(By Jamie Henneman/Chewelah Independent)
Legislators refuse to share texts, emails, calendars…
A group of nine media outlets is suing every member of the Washington State Legislature on claims that lawmakers are often refusing to release information like personal calendars, texts and emails in violation of the Public Records Act.
In a civil lawsuit filed on Sept. 14 and spearheaded by the Associated Press, the media groups claims that legislators have wrongfully considered themselves exempt from the state’s open-records initiative that was passed in 1976 and amended in 1995. Legislators often respond to requests for certain documents by claiming they are exempt from the public records act, because only a narrow scope of documents that are gathered by either the clerk of the House or the Secretary of the Senate are subject to disclosure.
However, while frequently citing this interpretation of the law, legislators still tried to pass a bill that would formally exempt them from public disclosure laws in both 2003 and 2005.Both efforts failed.
In its lawsuit, the AP noted “legislators taking this position are wrong, and this lawsuit is necessary to establish the legislature did not reverse the will of the people in Initiative I-276 and remove or narrow its reach to the very elected individuals with which that initiative was so deeply concerned.”
The suit offers multiple examples of lawmakers denying press requests for their personal calendars, emails and videos over the last several years, often citing their interpretation of the public-records law to defend the denial.
“The media has been telling the Legislature that they are subject to the Public Records Act, but it seems like it’s time they heard it from someone else. So the goal of this lawsuit is to have the court weigh in and make them comply,” said Michele Earl-Hubbard of Allied Law, the attorney representing the nine media outlets in the suit. “This lawsuit can be as fast and as simple as the legislature wants to make it.”
Earl-Hubbard said the issue of legislators dodging public-records requests was recently highlighted when the press tried to gain access to legislative information regarding the controversial McCleary court decision. The Washington State Supreme Court ruled against legislature in 2012’s McCleary v. State by finding the Legislature was not fully funding public education.
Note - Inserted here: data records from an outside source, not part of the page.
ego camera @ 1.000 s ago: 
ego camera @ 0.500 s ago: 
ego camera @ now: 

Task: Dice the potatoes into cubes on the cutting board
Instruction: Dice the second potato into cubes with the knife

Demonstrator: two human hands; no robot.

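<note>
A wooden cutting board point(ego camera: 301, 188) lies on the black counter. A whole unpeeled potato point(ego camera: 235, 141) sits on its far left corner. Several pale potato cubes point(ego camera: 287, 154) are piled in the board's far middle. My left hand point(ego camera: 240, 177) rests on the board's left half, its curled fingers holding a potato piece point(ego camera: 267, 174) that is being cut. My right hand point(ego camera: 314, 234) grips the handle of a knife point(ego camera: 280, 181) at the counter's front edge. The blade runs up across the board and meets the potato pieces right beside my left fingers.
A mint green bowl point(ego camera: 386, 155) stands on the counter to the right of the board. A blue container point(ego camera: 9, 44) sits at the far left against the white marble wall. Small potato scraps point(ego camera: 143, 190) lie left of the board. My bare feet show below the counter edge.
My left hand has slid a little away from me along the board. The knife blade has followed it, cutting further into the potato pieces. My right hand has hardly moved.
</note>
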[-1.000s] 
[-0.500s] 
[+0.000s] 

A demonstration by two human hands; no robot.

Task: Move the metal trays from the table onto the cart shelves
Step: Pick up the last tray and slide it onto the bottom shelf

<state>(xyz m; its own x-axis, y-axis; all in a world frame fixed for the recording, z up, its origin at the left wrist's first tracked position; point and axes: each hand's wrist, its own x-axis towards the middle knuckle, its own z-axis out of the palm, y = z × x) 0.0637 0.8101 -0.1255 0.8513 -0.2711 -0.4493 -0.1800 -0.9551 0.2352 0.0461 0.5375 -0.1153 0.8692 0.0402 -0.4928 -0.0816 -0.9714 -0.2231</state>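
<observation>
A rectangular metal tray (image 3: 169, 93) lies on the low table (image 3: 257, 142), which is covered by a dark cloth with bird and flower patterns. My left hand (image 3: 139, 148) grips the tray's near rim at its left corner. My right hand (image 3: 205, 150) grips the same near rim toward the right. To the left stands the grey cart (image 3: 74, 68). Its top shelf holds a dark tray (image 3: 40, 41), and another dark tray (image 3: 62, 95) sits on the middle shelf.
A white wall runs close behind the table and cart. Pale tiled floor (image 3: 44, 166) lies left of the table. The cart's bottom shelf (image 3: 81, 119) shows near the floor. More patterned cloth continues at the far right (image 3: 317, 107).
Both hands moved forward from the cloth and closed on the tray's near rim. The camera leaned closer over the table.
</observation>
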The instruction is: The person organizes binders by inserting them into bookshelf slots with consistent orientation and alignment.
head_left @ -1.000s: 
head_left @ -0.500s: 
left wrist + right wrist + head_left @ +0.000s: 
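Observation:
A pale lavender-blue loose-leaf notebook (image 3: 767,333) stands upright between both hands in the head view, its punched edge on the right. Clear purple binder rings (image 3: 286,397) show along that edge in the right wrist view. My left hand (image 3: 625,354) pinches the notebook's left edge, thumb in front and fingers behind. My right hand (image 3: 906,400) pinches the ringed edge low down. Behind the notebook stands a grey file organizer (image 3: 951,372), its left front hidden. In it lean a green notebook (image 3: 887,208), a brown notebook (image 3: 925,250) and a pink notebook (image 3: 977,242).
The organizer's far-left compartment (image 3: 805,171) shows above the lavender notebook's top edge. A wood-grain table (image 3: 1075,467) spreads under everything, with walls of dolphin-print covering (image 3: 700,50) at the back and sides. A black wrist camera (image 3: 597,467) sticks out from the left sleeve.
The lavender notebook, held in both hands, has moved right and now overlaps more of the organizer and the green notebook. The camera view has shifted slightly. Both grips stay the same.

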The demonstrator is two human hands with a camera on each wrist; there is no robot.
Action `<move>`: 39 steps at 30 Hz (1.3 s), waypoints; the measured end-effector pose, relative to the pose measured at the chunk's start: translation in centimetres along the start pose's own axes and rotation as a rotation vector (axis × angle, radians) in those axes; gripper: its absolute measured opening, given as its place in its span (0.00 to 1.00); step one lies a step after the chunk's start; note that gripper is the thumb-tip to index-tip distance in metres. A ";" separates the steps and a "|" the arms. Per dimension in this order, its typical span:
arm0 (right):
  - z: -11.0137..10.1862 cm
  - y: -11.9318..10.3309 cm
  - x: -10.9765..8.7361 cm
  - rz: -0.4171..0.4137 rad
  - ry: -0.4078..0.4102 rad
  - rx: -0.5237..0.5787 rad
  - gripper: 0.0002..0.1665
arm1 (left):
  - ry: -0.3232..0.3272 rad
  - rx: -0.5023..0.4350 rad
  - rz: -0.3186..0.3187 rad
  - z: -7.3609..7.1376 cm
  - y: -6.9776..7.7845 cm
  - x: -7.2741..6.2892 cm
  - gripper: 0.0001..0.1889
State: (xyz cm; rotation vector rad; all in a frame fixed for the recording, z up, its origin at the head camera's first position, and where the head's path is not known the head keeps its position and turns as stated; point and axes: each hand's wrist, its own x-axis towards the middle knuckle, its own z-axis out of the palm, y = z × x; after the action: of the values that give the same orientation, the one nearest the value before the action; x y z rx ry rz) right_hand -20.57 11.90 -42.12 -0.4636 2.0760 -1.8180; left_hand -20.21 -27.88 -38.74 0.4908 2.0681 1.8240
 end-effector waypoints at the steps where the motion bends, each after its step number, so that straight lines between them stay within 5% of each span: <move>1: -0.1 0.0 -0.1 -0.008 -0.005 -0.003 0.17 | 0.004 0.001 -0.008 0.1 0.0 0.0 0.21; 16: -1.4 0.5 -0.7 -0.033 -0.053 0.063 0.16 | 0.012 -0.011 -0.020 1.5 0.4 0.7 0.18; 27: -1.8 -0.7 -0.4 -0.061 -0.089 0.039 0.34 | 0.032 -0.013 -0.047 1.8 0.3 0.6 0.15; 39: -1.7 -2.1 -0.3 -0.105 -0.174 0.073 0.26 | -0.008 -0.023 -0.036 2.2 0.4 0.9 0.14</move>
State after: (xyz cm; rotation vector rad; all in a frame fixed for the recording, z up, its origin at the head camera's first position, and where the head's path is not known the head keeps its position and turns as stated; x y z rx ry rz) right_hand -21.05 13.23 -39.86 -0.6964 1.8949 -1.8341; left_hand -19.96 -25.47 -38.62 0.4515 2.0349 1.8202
The Supreme Court also assessed fines against the state until lawmakers passed a budget with sufficient education funding. As legislators tried to address this issue during the 2017 legislative session, reporters wanted to know who skipped a vote, who may have been talking to lobbyists about the issue and other questions. When those public-records queries were ignored, it underscored the problem, Earl-Hubbard said.
“We also had another situation where a member of the Senate accepted a temporary position with the Trump administration and was splitting his time between Washington D.C. and Olympia, but was not releasing his calendar,” Earl-Hubbard noted.
Shortly after President Donald Trump took office, state Sen. Doug Erickson accepted a temporary position with the administration. When the AP requested Erickson’s calendar for the first two months of the legislative session, state Senate lawyers denied the request by citing the state law and noting that the calendar did not fall under the definition of a “public record.”
Earl-Hubbard said the plaintiffs hope the lawsuit will clarify for legislators that the public-records law does apply to them and will help address problems in the future. Along with the AP, plaintiffs in the case include the Seattle Times, Northwest News Network, the Spokesman-Review, KING-TV, KIRO-7 and the Washington Newspaper Publishers Association.
“The press had tried so many ways to access these records and they kept getting the wall,” Earl-Hubbard said. “This could be a short lawsuit or it could go as far as it needs to in order to address the issue.”
The media outlets also want the court to impose a penalty, up to $100 per page per day, on public-records requests that have been denied.
Seventh District Senator Shelly Short and Rep. Jacqueline Maycumber declined to comment, saying they are unable to comment on pending litigation. Rep. Joel Kretz did not respond to a request for comment.